## What is being asked
Leave every image behind and restate the data word for word.

Start of Given information

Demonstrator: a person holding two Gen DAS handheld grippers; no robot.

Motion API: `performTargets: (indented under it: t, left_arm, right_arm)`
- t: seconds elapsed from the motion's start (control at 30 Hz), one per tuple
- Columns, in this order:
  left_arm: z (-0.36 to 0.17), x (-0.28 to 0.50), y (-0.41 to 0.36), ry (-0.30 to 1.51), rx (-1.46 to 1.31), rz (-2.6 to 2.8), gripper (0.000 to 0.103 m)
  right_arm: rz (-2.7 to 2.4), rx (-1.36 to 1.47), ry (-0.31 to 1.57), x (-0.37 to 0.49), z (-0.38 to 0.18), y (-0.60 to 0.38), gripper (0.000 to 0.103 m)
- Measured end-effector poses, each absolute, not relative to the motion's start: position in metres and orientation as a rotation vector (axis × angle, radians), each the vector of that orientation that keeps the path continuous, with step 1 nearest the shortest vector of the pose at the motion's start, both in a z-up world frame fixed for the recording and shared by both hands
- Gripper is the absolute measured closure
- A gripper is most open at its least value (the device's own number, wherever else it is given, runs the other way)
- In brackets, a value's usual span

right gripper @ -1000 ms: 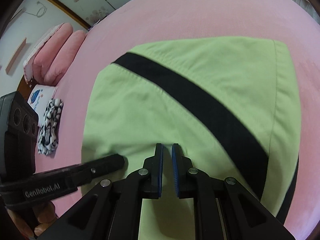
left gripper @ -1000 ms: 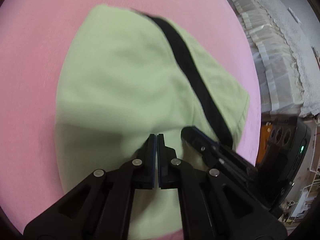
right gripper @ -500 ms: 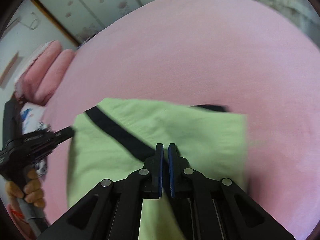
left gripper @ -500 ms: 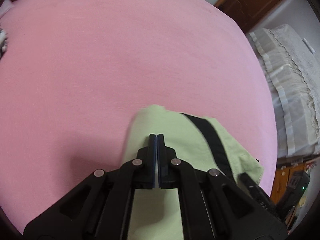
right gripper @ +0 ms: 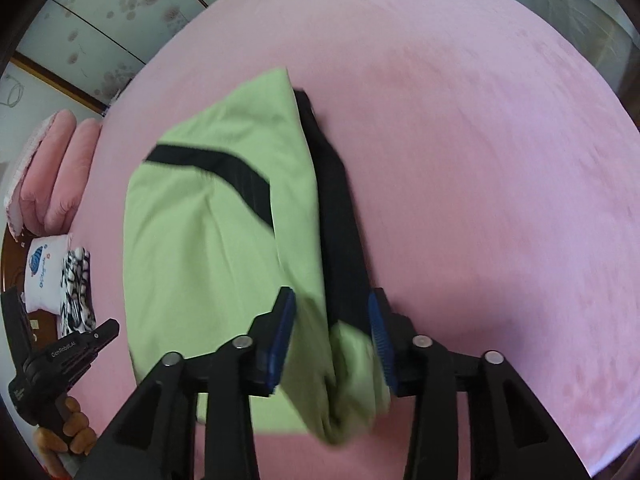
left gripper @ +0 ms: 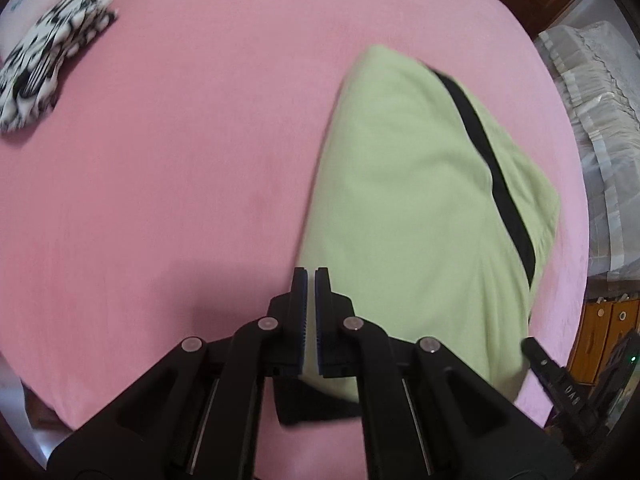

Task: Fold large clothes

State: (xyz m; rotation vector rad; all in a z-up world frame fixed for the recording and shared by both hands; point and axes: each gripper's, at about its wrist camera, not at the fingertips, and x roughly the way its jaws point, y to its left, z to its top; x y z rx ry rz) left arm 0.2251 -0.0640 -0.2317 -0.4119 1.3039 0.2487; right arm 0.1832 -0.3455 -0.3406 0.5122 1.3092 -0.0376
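A light green garment (left gripper: 420, 200) with a black stripe lies folded on the pink bed (left gripper: 180, 160). In the right wrist view the green garment (right gripper: 208, 248) shows a black panel along its right side. My right gripper (right gripper: 332, 314) hangs over the garment's near right corner. Its jaws are opening, with a bunched green and black fold loose between them. My left gripper (left gripper: 311, 276) is shut above the garment's near left edge. In the right wrist view the left gripper (right gripper: 114, 326) sits just left of the cloth, held by a hand. No cloth shows in its tips there.
A folded black-and-white patterned cloth (left gripper: 44, 60) lies at the far left of the bed beside a white pillow (right gripper: 44, 268) with a blue print. Pink pillows (right gripper: 52, 160) are stacked behind. White lacy covers (left gripper: 592, 120) and a wooden cabinet (left gripper: 600, 340) stand past the bed's right edge.
Both grippers swung across the bed with the garment's edge, and it now lies folded narrower. The right jaws, shut before, have spread apart. The left jaws stay shut.
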Motion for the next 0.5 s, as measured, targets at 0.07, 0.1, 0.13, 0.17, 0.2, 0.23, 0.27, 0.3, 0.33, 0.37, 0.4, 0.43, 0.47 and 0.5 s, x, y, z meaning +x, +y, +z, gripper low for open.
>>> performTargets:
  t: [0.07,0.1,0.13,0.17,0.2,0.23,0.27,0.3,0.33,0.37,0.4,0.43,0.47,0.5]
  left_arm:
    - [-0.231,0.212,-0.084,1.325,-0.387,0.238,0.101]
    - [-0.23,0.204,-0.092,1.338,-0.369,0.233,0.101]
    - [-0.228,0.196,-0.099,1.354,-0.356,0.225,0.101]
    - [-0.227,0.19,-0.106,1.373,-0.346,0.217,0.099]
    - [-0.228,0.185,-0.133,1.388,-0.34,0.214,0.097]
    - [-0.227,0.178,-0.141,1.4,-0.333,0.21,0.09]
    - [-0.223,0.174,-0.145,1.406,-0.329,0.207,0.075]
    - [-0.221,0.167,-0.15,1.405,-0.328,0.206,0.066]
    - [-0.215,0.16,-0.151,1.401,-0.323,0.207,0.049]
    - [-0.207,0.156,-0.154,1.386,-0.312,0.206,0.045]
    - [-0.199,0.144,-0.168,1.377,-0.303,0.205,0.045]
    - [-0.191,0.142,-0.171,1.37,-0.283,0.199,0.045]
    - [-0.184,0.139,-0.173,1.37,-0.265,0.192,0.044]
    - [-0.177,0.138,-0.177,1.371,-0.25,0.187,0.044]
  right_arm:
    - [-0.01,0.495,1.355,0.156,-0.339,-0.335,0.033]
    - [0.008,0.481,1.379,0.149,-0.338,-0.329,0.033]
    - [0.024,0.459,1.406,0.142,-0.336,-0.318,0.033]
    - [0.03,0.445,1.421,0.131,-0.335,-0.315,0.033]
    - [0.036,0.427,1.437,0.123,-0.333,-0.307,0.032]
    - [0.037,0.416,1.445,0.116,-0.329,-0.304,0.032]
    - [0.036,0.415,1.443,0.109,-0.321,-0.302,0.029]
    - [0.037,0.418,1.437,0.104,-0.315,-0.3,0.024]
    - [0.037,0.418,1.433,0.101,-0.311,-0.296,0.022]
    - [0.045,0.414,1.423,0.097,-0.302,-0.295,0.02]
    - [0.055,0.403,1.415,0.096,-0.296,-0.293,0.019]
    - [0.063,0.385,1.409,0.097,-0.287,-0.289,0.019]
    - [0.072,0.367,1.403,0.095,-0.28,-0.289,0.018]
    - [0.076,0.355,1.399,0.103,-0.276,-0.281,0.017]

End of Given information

## Answer space
Demonstrator: a person holding two Gen DAS handheld grippers; no robot.

Motion API: `performTargets: (indented under it: t, left_arm, right_arm)`
- t: seconds elapsed from the motion's start (control at 30 Hz), one per tuple
- Columns, in this order:
  left_arm: z (-0.36 to 0.17), x (-0.28 to 0.50), y (-0.41 to 0.36), ry (-0.30 to 1.51), rx (-1.46 to 1.31), rz (-2.6 to 2.8), gripper (0.000 to 0.103 m)
  right_arm: rz (-2.7 to 2.4), rx (-1.36 to 1.47), ry (-0.31 to 1.57), x (-0.37 to 0.49), z (-0.38 to 0.18), y (-0.60 to 0.38), gripper (0.000 to 0.103 m)
- Measured end-effector poses, each absolute, not relative to the motion's start: position in metres and orientation as a rotation vector (axis × angle, radians), each the vector of that orientation that keeps the path continuous, with step 1 nearest the shortest vector of the pose at the motion's start, both in a z-up world frame fixed for the recording and shared by both hands
- Gripper is the absolute measured closure
- A gripper is most open at its least value (the device's own number, wherever else it is given, runs the other way)
- In brackets, a value's usual span

right gripper @ -1000 ms: 
left gripper @ -1000 ms: 
right gripper @ -500 ms: 
left gripper @ -500 ms: 
right gripper @ +0 ms: 
left gripper @ +0 ms: 

Task: Fold large clothes

State: (xyz m; rotation vector rad; all in a z-up world frame fixed for the recording and shared by both hands; point and axes: each gripper's, at about its wrist camera, not at the fingertips, and x roughly the way its jaws point, y to its left, z to its top; x y z rx ry rz) left arm 0.2251 -0.0640 -0.2317 -0.4119 1.3039 0.2487; right arm 0.1832 -0.3455 -0.3406 0.5122 1.3092 -0.0376
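A light green garment (left gripper: 420, 200) with a black stripe lies folded on the pink bed (left gripper: 180, 160). In the right wrist view the green garment (right gripper: 208, 248) shows a black panel along its right side. My right gripper (right gripper: 332, 314) hangs over the garment's near right corner. Its jaws are opening, with a bunched green and black fold loose between them. My left gripper (left gripper: 311, 276) is shut above the garment's near left edge. In the right wrist view the left gripper (right gripper: 114, 326) sits just left of the cloth, held by a hand. No cloth shows in its tips there.
A folded black-and-white patterned cloth (left gripper: 44, 60) lies at the far left of the bed beside a white pillow (right gripper: 44, 268) with a blue print. Pink pillows (right gripper: 52, 160) are stacked behind. White lacy covers (left gripper: 592, 120) and a wooden cabinet (left gripper: 600, 340) stand past the bed's right edge.
Both grippers swung across the bed with the garment's edge, and it now lies folded narrower. The right jaws, shut before, have spread apart. The left jaws stay shut.
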Motion for the next 0.5 s, as measured, targets at 0.07, 0.1, 0.13, 0.17, 0.2, 0.23, 0.27, 0.3, 0.33, 0.37, 0.4, 0.43, 0.47 and 0.5 s, x, y, z meaning +x, +y, +z, gripper low for open.
>>> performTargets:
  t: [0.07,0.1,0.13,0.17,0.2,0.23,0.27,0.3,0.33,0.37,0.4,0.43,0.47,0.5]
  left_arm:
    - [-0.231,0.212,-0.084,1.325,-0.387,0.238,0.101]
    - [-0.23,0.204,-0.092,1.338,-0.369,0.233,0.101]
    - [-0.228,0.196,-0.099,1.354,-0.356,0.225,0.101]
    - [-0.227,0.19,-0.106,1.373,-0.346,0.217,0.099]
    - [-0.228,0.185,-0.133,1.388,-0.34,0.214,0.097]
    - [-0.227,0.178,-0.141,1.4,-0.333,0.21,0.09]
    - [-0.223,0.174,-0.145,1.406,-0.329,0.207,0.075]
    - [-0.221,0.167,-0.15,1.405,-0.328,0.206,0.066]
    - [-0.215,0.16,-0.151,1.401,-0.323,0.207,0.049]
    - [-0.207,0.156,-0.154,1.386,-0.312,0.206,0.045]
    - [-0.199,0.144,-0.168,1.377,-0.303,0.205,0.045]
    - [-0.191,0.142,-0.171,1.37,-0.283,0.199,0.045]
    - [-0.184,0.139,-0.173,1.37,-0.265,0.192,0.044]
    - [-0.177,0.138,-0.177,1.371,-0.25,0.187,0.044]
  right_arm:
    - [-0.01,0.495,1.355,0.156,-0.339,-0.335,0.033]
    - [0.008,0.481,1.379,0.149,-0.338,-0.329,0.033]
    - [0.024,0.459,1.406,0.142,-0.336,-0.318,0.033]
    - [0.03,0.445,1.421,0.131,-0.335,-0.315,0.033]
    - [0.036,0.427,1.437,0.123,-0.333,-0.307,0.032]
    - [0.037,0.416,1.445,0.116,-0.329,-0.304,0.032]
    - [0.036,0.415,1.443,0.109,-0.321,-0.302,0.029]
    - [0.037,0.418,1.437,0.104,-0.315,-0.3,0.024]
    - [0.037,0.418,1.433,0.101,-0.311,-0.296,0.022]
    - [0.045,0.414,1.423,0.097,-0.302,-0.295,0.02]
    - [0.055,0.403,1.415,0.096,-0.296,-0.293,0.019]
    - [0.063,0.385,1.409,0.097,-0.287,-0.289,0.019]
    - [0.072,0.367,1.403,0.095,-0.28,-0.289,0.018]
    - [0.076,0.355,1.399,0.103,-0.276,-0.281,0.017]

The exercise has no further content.